Luke Miratrix - Harvard University

Starts:
4:00 pm on Thursday, March 28, 2013
Ends:
5:00 pm on Thursday, March 28, 2013
Title: An introspection on using sparse regression techniques to analyze text. Abstract: In this talk, I propose a general framework for topic-specific summarization of large text corpora, and illustrate how it can be used for analysis in two quite different contexts: legal decisions on workers' compensation claims (to understand relevant case law) and an OSHA database of occupation-related accident reports (to search for high risk circumstances). Our summarization framework, built on sparse classification methods, is a lightweight and flexible tool that offers a compromise between simple word frequency based methods currently in wide use, and more heavyweight, model-intensive methods such as Latent Dirichlet Allocation (LDA). For a particular topic of interest (e.g., emotional disability, or chemical gas), we automatically labels documents as being either on- or off-topic, and then use sparse classification methods to predict these labels with the high-dimensional counts of all the other words and phrases in the documents.
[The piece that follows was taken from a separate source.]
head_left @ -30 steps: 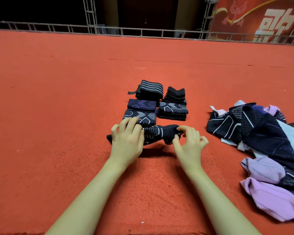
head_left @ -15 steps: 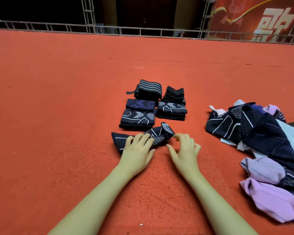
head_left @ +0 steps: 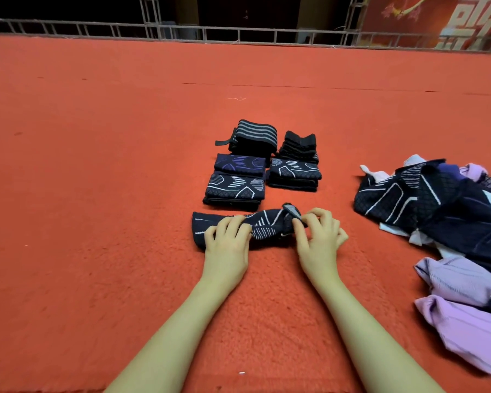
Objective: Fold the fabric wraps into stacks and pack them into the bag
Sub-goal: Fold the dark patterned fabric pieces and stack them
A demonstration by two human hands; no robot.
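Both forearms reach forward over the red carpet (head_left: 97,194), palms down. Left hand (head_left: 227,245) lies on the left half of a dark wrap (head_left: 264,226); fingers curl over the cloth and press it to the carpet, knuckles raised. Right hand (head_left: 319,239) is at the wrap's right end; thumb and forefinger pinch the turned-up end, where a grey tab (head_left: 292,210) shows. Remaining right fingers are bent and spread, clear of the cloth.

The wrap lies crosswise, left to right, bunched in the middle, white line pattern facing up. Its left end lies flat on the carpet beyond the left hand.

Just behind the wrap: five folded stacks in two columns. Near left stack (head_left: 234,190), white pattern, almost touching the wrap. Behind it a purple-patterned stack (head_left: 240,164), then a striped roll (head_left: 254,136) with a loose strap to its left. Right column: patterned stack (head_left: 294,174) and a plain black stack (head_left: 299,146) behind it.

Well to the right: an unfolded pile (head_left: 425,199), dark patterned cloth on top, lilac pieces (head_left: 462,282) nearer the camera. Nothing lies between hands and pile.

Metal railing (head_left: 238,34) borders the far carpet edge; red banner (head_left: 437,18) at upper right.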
The resulting small set of phrases found as predictive are then harvested as the summary. Using a branch-and-bound approach, this method can be extended to allow for phrases of arbitrary length, which allows for potentially rich summarization. I further discuss how focus on specific aspects of the corpus and the purpose of the summaries can inform choices of regularization parameters and constraints on the model. Overall, I argue that sparse methods have much to offer text analysis, and hope that this work opens the door for a new branch of research in this important field.